En definitiva, la Justicia siempre está por encima de la Ley. Y las leyes deben reflejar la justicia social, deben adaptarse a ella, porque las sociedades evolucionan a una vertiginosa velocidad, por ello su marco jurídico debe someterse a permanente revisión, incluida la Carta Magna.
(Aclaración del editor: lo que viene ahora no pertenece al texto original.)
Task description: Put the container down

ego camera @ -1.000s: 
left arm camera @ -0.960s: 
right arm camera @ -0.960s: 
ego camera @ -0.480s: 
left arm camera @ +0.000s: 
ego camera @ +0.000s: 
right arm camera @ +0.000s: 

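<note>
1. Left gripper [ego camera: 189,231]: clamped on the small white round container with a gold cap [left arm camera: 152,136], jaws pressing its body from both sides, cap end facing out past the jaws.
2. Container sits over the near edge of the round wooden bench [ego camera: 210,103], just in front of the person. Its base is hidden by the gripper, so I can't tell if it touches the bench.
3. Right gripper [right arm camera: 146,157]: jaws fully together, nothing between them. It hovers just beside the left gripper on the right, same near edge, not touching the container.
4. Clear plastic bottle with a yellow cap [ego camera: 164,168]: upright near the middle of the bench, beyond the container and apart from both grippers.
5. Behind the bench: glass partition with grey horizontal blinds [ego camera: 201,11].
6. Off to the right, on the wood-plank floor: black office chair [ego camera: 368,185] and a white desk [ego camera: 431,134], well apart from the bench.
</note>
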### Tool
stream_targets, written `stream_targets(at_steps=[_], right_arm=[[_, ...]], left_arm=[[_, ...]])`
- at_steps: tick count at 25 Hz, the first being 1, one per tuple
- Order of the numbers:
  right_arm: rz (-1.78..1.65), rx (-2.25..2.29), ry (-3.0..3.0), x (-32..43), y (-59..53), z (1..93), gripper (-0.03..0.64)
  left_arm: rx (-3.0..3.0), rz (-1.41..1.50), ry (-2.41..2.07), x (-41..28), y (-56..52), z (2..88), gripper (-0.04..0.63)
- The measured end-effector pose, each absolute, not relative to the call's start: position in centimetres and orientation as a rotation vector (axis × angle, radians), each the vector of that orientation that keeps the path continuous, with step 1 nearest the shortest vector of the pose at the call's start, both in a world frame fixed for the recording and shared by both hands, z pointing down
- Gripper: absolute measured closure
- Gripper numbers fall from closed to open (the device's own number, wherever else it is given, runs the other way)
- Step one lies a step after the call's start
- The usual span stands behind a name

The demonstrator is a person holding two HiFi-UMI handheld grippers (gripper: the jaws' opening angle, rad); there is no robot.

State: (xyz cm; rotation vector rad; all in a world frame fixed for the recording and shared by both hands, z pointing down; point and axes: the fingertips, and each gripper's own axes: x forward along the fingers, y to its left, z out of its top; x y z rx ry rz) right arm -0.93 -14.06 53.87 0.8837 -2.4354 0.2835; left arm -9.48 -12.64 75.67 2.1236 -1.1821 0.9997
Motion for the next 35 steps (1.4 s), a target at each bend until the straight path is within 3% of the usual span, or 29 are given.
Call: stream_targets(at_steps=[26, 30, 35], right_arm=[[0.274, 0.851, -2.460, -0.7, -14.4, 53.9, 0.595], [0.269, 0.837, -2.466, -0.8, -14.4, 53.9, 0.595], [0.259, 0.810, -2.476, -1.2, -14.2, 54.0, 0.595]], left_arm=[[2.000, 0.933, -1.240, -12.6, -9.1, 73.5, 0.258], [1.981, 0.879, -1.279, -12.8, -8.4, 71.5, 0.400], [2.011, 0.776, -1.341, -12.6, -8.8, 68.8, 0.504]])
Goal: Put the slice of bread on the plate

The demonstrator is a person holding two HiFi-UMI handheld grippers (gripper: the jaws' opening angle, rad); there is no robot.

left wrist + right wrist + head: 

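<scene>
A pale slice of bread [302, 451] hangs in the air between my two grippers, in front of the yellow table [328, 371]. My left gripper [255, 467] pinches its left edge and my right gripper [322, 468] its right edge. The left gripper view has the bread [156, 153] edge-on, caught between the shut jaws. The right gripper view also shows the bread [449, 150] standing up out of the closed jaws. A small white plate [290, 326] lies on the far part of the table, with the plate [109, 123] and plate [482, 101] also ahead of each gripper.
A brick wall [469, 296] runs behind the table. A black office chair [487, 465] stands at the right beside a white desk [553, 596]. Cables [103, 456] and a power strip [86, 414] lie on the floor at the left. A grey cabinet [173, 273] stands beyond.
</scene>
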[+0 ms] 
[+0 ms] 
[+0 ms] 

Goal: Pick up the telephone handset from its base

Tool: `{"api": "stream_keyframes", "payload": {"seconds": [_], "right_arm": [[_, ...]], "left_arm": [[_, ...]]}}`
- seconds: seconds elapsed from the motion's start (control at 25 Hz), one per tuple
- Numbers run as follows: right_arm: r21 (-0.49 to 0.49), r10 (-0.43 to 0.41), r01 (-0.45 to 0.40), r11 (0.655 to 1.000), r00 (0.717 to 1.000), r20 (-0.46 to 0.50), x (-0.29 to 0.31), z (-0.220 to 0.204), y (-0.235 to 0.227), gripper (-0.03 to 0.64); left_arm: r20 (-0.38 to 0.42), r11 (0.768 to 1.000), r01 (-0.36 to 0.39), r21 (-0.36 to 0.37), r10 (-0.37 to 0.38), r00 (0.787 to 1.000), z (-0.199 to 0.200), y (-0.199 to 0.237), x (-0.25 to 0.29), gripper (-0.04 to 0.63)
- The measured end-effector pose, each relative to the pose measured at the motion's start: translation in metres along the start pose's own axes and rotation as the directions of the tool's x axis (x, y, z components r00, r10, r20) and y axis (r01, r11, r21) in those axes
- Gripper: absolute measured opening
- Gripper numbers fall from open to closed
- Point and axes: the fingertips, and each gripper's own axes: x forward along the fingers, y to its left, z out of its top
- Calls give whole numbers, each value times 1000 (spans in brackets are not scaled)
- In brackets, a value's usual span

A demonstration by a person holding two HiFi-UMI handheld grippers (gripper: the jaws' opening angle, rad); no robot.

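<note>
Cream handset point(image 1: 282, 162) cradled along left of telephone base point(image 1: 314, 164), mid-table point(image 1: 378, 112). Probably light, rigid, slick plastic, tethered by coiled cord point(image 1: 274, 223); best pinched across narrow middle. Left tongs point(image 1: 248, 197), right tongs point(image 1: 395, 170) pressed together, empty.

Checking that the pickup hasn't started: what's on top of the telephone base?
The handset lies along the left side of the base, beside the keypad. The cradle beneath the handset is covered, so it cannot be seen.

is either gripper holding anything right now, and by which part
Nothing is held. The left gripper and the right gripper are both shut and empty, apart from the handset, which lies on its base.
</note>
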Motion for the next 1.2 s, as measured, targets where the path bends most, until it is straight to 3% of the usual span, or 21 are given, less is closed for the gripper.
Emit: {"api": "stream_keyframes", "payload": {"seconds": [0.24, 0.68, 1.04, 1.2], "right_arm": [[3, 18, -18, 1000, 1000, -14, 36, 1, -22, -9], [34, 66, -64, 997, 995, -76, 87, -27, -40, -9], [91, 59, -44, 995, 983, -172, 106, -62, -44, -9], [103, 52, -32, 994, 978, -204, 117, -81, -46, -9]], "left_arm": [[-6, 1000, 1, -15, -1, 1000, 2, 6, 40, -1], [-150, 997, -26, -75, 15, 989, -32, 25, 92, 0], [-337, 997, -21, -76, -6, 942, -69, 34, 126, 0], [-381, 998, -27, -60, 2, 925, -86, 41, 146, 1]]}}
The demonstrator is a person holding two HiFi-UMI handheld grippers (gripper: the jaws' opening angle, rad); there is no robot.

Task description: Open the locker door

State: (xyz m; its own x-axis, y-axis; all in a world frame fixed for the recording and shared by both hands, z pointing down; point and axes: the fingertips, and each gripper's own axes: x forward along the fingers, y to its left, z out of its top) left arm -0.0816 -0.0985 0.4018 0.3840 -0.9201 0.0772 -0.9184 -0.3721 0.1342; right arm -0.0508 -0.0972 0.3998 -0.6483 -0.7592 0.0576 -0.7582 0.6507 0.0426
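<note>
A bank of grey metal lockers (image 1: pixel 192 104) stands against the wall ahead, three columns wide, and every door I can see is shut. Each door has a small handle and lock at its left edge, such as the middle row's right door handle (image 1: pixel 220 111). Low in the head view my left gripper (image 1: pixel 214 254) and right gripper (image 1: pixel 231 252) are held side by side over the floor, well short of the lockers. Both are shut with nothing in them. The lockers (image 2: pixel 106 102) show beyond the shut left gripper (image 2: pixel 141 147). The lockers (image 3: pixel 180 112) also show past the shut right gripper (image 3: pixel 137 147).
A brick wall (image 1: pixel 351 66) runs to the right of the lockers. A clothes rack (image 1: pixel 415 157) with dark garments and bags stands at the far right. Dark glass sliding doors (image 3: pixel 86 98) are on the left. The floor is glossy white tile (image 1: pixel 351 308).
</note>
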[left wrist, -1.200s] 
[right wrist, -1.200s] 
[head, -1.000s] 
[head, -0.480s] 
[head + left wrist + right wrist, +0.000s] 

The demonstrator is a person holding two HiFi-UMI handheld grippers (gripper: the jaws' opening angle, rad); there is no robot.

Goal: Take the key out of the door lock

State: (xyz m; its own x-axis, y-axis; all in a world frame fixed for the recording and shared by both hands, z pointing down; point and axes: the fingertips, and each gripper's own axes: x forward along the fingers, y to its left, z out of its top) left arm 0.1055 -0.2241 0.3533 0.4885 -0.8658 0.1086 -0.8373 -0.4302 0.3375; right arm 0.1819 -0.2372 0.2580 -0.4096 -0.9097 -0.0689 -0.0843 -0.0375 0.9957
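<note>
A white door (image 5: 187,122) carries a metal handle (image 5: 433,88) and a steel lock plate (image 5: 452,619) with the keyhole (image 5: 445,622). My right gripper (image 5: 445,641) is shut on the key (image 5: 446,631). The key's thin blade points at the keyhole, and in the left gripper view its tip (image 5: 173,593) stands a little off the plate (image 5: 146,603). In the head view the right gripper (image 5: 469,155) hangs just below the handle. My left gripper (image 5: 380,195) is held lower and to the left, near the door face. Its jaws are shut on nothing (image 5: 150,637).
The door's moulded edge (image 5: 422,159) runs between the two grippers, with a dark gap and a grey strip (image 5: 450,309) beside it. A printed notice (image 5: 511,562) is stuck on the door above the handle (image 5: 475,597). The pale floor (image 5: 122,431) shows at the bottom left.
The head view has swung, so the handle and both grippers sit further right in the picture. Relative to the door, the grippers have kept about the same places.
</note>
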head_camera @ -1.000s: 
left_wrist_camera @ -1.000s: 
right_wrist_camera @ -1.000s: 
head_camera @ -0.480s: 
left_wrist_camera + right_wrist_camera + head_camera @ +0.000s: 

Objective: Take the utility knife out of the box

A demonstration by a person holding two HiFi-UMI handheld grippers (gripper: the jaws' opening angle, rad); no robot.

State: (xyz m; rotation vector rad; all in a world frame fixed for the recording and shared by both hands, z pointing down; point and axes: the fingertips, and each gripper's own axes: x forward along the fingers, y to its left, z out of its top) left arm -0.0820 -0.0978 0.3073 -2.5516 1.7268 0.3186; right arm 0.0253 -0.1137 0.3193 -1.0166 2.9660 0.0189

Cuando las leyes por el paso del tiempo se quedan obsoletas, deben actualizarse para identificarlas con la Justicia.

Es paradójico, que no se deje votar al pueblo de Cataluña alegando que la Constitución no lo permite, y que nuestra Carta Magna es “inalterable”, cuando recientemente, para contentar los caprichos de la Troika, se reformó un importante artículo económico en una sola tarde con el voto de dos partidos políticos, en un ejercicio de absoluta hipocresía, al no contemplarse aquella extravagante propuesta en el programa electoral de ninguno de los dos partidos políticos. Y se reformó, y entonces insistieron en que era lo mejor…

Digan lo que digan, yo no soy catalán, ni me atrevo a opinar sobre ellos, pero si un millón de personas sale a la calle, quiere decir que algo sucede, y esa demanda debe ser escuchada y atendida por un gobierno responsable.

Y para terminar, solo recordar que dejar votar a los ciudadanos es muy sano, regenera la democracia y relaja las tensiones. Y sobre todo, se conoce la opinión de la gente.

Dioni Arroyo Merino es escritor y antropólogo.